**Required work:** Go through the listing below and gather every line with the word "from".

[Opening Dataset content section]

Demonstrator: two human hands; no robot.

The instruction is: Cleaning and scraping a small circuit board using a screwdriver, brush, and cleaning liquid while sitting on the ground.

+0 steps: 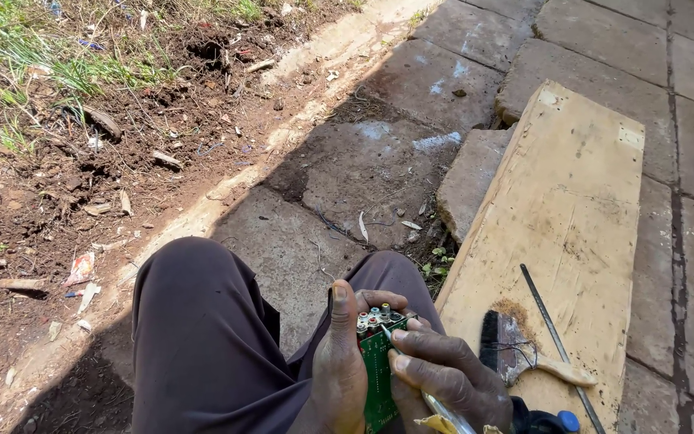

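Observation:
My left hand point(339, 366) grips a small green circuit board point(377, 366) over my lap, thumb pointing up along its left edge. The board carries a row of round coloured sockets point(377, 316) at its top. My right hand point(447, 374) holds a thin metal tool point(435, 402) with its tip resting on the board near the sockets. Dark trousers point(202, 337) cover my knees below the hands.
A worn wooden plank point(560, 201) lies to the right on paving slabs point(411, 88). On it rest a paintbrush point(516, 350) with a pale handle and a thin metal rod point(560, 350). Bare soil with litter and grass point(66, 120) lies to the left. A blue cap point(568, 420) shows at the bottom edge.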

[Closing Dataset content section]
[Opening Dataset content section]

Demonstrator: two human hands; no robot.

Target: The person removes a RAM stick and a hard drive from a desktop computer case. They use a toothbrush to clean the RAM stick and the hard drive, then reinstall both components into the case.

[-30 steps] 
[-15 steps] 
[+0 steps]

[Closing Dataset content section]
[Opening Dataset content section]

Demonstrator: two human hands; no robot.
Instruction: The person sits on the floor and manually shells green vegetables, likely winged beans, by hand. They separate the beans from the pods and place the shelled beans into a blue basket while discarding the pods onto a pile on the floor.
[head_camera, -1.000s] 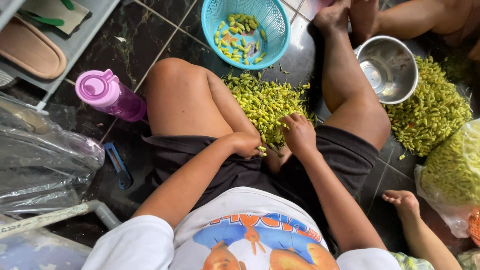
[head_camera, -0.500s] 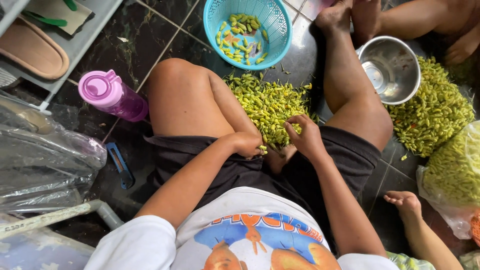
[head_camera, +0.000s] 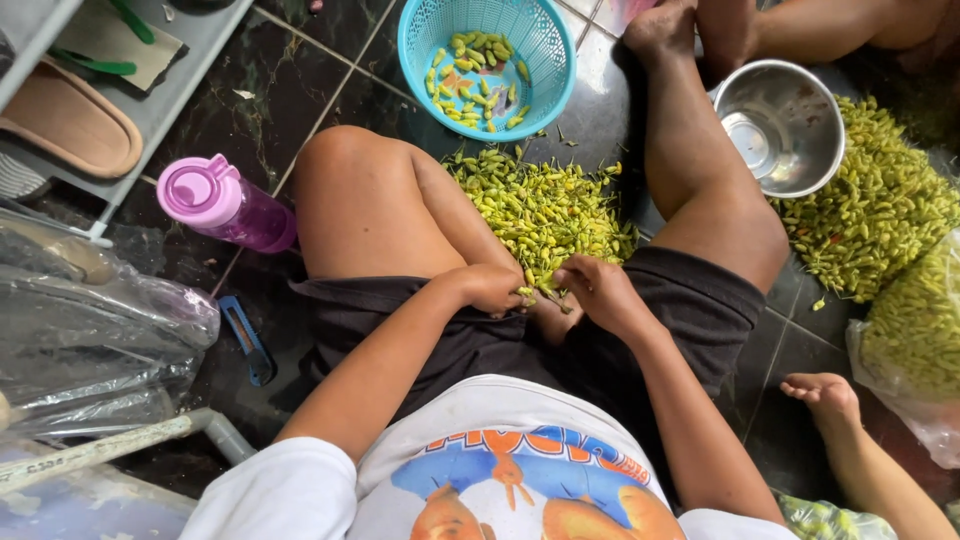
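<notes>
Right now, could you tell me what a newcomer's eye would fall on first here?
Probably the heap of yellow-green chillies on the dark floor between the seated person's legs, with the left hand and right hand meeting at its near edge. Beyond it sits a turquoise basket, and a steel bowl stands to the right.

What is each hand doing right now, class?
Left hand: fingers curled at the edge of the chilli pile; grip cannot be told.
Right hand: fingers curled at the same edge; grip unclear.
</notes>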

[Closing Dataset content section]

**Exercise solution:**
Target: The person removes a RAM stick and a hard drive from a desktop computer case. They use a toothbrush to clean the RAM stick and the hard drive, then reinstall both components into the case.
Instruction: The person sits on the floor and manually shells green vegetables, likely winged beans, by hand. They separate the beans from the pods and place the shelled beans into a blue basket while discarding the pods onto a pile on the floor.

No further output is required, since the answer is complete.